A comprehensive round up of the issues involved and the Court’s various interim orders can be found here. Today’s hearing focused mainly on three issues – the setting up of the Nodal Agency that is entrusted with providing details of websites to be blocked by search engines, the ambit and scope of the word ‘advertisement’ under the PCPNDT Act and thirdly, the obligation of search engines to find offending content and delete it on their own, without a government directive or judicial order to that effect.

Appearing for the Central Government, the Solicitor General informed the Court that as per its directions, a Nodal Agency has now been constituted. An affidavit filed by the Centre provided details regarding the agency, including contact details, which would allow individuals to bring offending content to its notice. The Court was informed that Agency would be functional within a week.

On the second issue, the petitioner’s counsel argued that removal of content must not be limited only to paid or commercial advertisements, but also other results that induce or otherwise lead couples to opt for sex selective abortions. This was opposed by Google and Yahoo! who contended that organic search results must not be tampered with, as the law only bans ‘advertisements’. Google’s counsel averred that the legislation could never have intended to remove generic search results, which directly facilitate information and research. On the other hand, the Solicitor General argued that that the word ‘advertisement’ should be interpreted keeping the object of the legislation in mind – that is, to prevent sex-selective abortions. On behalf of Microsoft, it was argued that even if the broadest definition of ‘advertisement’ was adopted, what has to be seen is the animus – whether its objective is to solicit sex selective abortions, before content could be removed.

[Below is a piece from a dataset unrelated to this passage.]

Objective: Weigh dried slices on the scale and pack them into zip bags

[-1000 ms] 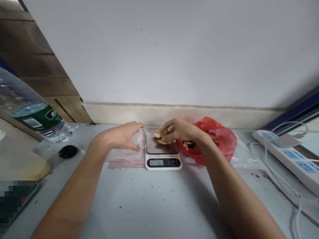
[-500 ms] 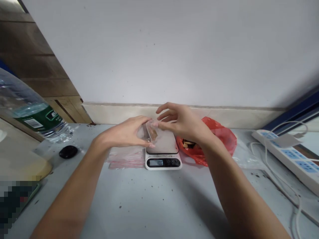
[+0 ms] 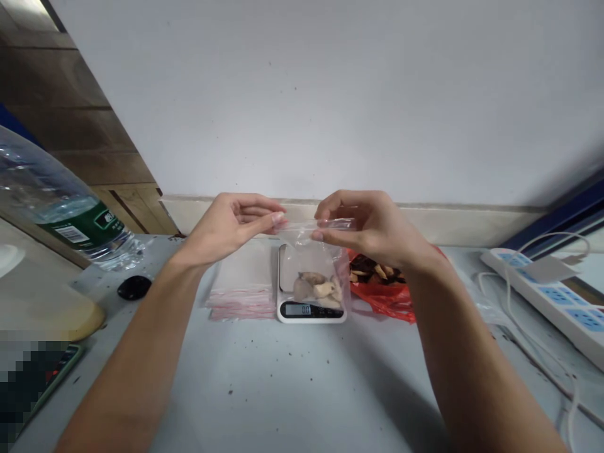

On the third issue, the counsel for the petitioner argued that search engines should automatically remove offending content – advertisements or otherwise, even in the absence of a court order or directions from the Nodal Agency. It was his contention that is was not feasible to keep providing search engines with updated keywords and/or results and the latter should employ technical means to automatically block content. This was also echoed by the Court. On behalf of all search engines, it was pointed out that removal of content without an order from a court or the government was directly against the Supreme Court’s judgment in Shreya Singhal v. Union of India. In this case, the Court had read down Section 79 of the Information Technology Act 2000 (‘IT Act’) to hold that intermediaries are only required to take down content pursuant to court orders or government directives. The Court seemed to suggest  that Shreya Singhal was decided in the context of a criminal offence (Section 66A of the IT Act) and is distinguishable on that ground.

Additionally, it was also pointed out that even if the respondents were to remove content on their own, the lack of clarity over what constitutes as an ‘advertisement’ prevents them from deciding what content to remove. Overbroad removal of content might open them up to more litigation from authors and researchers with informative works on the subject. The Court did not offer any interpretation of its own, except to say that the ‘letter and spirit’ of the law must be followed. The lack of clarity on what is deemed illegal could, as pointed out by several counsels, lead to censorship of legitimate information.

Despite these concerns, in its order today, the Court has directed every search engine to form an in-house expert committee that will, based “on its own understanding” delete content that is violative of Section 22 of the PCPNDT Act. In case of any conflict, these committees should approach the Nodal Agency for clarification and the latter’s response is meant to guide the search engines’ final decision. The case has been adjourned to April, when the Court will see if the mechanism in place has been effective in resolving the petitioner’s grievances.